I also got busybox, bash, dropbear, and strace running with Android on the Beagle Board, which simplified a lot of things. busybox is a very commonly used (one might say: indispensable) utility for embedded Linux-based systems that includes a boat load of commonly used commands and utilities all in one executable binary. It's your one stop shopping source for embedded Linux goodness. Although busybox implements a quite usable shell itself, porting bash gives me a more complete scripting capability. dropbear is a secure shell server that provides SSH and related services. strace (different from the Android strace) is a Linux system call tracing utility that makes it much easier to figure out why things aren't working.

Below you can see my set up. On the big display on the left, connected to my desktop system, you can see a small white window to the left where I have SSHed into the Beagle Board, and a small black window on the right where I am connected to the Beagle Board through its serial port and am running bash. On the smaller display on the right, connected to the Beagle Board, I am web cruising using the Android web browser. The tiny red Beagle Board sits barely visible in between.

Configuring and building tools based on Linux and GNU in a cross-compilation environment can be a little challenging. I was able to leverage a lot of prior work porting tools to the Atmel evaluation board for my Diminuto and Arroyo projects. Because Android and its C/C++ tool chain doesn't include the normal GNU libraries, I had to use the excellent CodeSourcery GCC tool chain and statically link the resulting executable binaries. (In the near future, I'll look at dropping the GNU libraries on the Beagle Board and going back to dynamic linking.) Because Android lacks all the usual Linux and GNU password and user identification infrastructure, dropbear required patches developed by Jakob Blomer at CERN. (A big Thank You to Jakob.)

I probably could have used the native Android utility adb to push binaries to the Beagle Board, but that would have been too easy. Instead, I built busybox, then dropped it into the Android root file system that I built on an SD card. Once I had Android running, I used the tftp function in busybox to copy over the other binaries. Once that was done, it was easy to get a dropbear SSH server running, and from there I had ssh and scp.

Was all this really necessary? Probably not. But I earn a good living in product development as a systems programmer, and that means I am interested with how systems work under the hood.

Most of this effort is captured in a single Makefile that can be found in the Contraption release. If you want to duplicate it, you'll also need to download a ton of other software distributions off the web, the URLs for which are in the Makefile comments.

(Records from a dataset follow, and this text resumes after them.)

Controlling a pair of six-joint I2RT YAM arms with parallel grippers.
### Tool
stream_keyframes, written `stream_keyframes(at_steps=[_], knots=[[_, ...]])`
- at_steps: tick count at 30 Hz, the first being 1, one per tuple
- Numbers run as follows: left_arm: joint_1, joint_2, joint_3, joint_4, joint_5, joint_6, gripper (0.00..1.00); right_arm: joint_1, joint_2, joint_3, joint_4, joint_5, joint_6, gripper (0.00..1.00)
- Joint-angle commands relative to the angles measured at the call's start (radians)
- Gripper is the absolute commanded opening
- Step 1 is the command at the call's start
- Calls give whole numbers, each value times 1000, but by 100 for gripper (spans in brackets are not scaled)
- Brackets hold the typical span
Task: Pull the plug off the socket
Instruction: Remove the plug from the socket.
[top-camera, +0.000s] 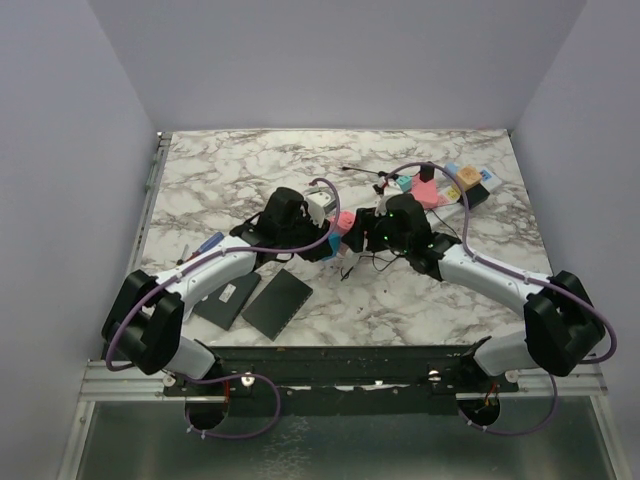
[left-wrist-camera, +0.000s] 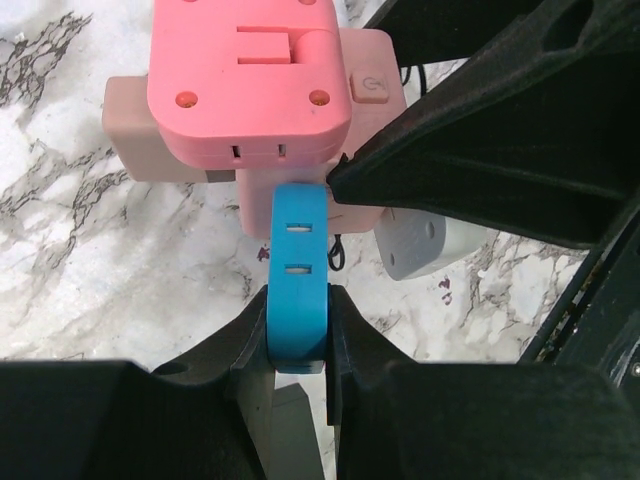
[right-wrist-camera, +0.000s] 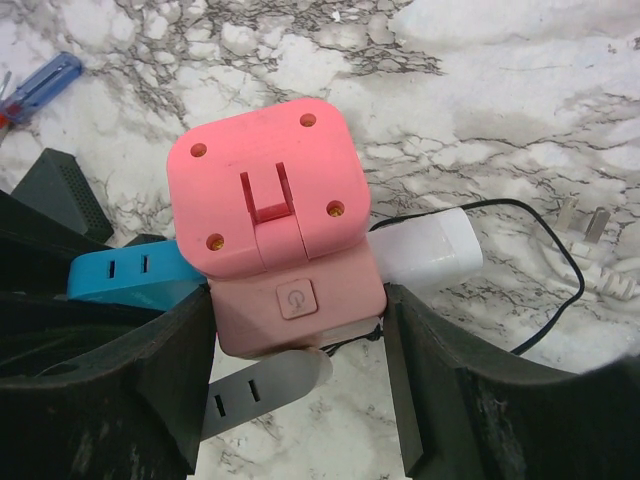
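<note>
Two grips: left tool (left-wrist-camera: 298, 322), plug (left-wrist-camera: 298, 250); right tool (right-wrist-camera: 300, 335), seemingly pink cube (right-wrist-camera: 268, 190).

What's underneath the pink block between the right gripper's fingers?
A blue plug, a grey plug and a white plug stick out from beneath the pink block; how they join it is hidden.

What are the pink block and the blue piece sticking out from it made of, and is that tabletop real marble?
Pink block: likely moulded plastic with a satin finish, going by its rounded corners and recessed screw holes. Blue piece: smooth plastic with a soft sheen and moulded slots. Tabletop: white with grey veins. It may be stone or printed laminate, and the look cannot settle it.
</note>
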Motion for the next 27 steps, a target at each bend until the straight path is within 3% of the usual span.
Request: stream_keyframes(at_steps=[1, 9, 27], knots=[[2, -46, -5, 52, 62, 8, 0, -43, -57, -35, 104, -185, -75, 0], [1, -56, -4, 51, 49, 5, 0, -63, -59, -44, 104, -221, -87, 0], [-57, -84, -45, 92, -174, -63, 0, -59, 63, 56, -11, 0, 101, 0]])
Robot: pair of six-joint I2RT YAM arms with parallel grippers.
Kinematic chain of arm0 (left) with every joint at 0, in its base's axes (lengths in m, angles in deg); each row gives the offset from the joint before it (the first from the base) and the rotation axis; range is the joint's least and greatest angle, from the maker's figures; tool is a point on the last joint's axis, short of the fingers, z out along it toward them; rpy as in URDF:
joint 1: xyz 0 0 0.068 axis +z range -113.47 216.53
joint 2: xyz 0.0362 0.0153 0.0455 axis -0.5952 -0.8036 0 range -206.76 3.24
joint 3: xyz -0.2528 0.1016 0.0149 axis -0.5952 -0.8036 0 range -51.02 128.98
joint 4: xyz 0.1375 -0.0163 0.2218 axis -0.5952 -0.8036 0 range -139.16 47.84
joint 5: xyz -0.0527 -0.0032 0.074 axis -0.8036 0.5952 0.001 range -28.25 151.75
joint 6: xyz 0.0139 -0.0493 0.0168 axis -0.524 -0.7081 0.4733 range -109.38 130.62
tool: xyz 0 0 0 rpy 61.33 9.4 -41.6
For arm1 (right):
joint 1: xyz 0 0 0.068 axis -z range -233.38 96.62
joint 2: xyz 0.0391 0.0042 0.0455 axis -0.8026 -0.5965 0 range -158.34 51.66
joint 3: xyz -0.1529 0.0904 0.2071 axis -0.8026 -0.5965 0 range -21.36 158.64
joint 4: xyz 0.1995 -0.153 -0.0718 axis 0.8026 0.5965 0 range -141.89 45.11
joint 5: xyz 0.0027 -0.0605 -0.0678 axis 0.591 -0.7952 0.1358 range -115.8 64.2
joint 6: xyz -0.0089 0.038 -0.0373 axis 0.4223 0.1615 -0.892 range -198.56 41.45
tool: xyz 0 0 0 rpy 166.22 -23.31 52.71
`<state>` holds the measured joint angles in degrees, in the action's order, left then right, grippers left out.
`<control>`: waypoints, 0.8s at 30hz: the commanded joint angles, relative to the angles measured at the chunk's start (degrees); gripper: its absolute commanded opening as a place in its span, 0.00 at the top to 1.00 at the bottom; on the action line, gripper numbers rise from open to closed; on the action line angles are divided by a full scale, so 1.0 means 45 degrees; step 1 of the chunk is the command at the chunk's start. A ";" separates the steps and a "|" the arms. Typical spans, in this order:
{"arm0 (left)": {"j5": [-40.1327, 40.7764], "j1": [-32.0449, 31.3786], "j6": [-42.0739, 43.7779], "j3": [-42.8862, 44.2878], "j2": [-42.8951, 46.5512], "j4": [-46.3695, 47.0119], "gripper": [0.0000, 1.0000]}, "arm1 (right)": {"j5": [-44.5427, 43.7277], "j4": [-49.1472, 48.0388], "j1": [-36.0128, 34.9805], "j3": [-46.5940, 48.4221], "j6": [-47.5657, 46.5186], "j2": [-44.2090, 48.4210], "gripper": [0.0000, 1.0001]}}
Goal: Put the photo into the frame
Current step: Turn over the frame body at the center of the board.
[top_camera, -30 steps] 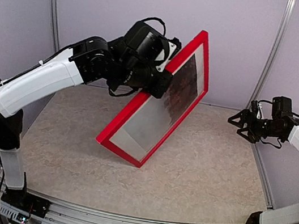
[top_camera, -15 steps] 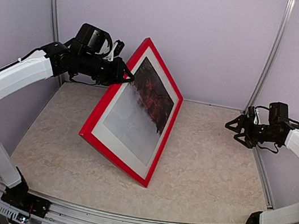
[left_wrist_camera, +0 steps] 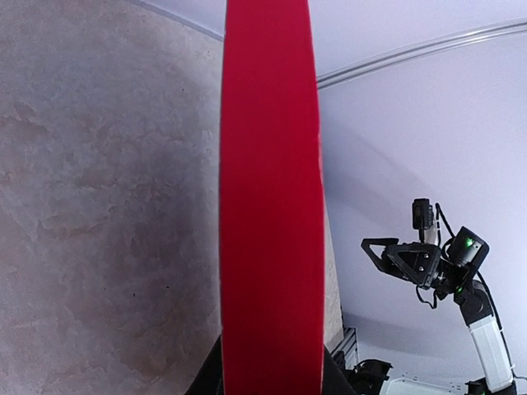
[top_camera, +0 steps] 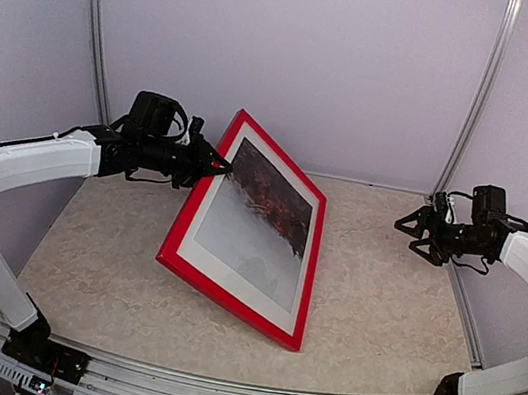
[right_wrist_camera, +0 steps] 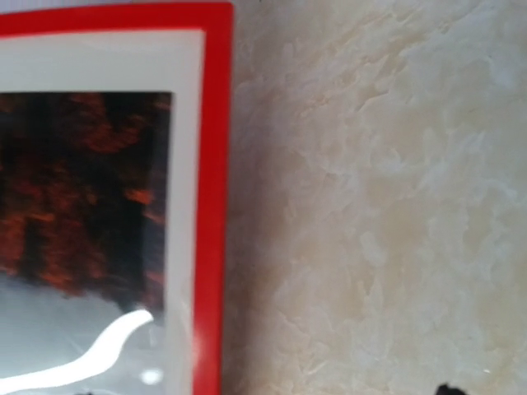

The Froyo release on the Beagle Board seems to take a little longer to come up than Eclair. USB devices sometimes come and go. And once in a while the Java stack seems to get stuck coming up. But if it were easy, anyone could do it, and it wouldn't be any fun. Once I get over these minor hurdles, I'll be back into the Android software development kit and trying to remember how to write in Java.

Update (2011-01-24)

I've successfully built Android from the Rowboat sources, instead of using the pre-built root file system from the developer's kit. It installed and came up. There are a few elements of weirdness, but not nearly as many as I expected. I'm impressed.

Update (2011-01-31)

I've had some luck running dynamically linked executable binaries built with the standard Code Sourcery tool chain (as opposed to Android's modified version of it) under Android on the Beagle Board. It was fairly straightforward. I haven't tried it yet with the utilities I described here, but I have done so with my Diminuto library and toolkit, the porting of which to Android I have described in another article.

I had to copy all the requisite shared objects to the Beagle Board. For me, that meant /lib/,, and from the arm-none-linux-gnueabi/libc/lib directory of the Code Sourcery tool chain, plus my own For all but the first one I was able to put the shared objects in a new directory and point the LD_LIBRARY_PATH environmental variable to it from my bash session. For the first one, which had an absolute path name embedded in the resulting binary executables, I had to create a /lib directory in the Android file system and placed it there. (I'm trying not to unduly contaminate the Android file system, keeping all my own stuff under my /Contraption directory; sometimes that's not possible.) I also had to make all the shared objects executable, which is required by the dynamic loader.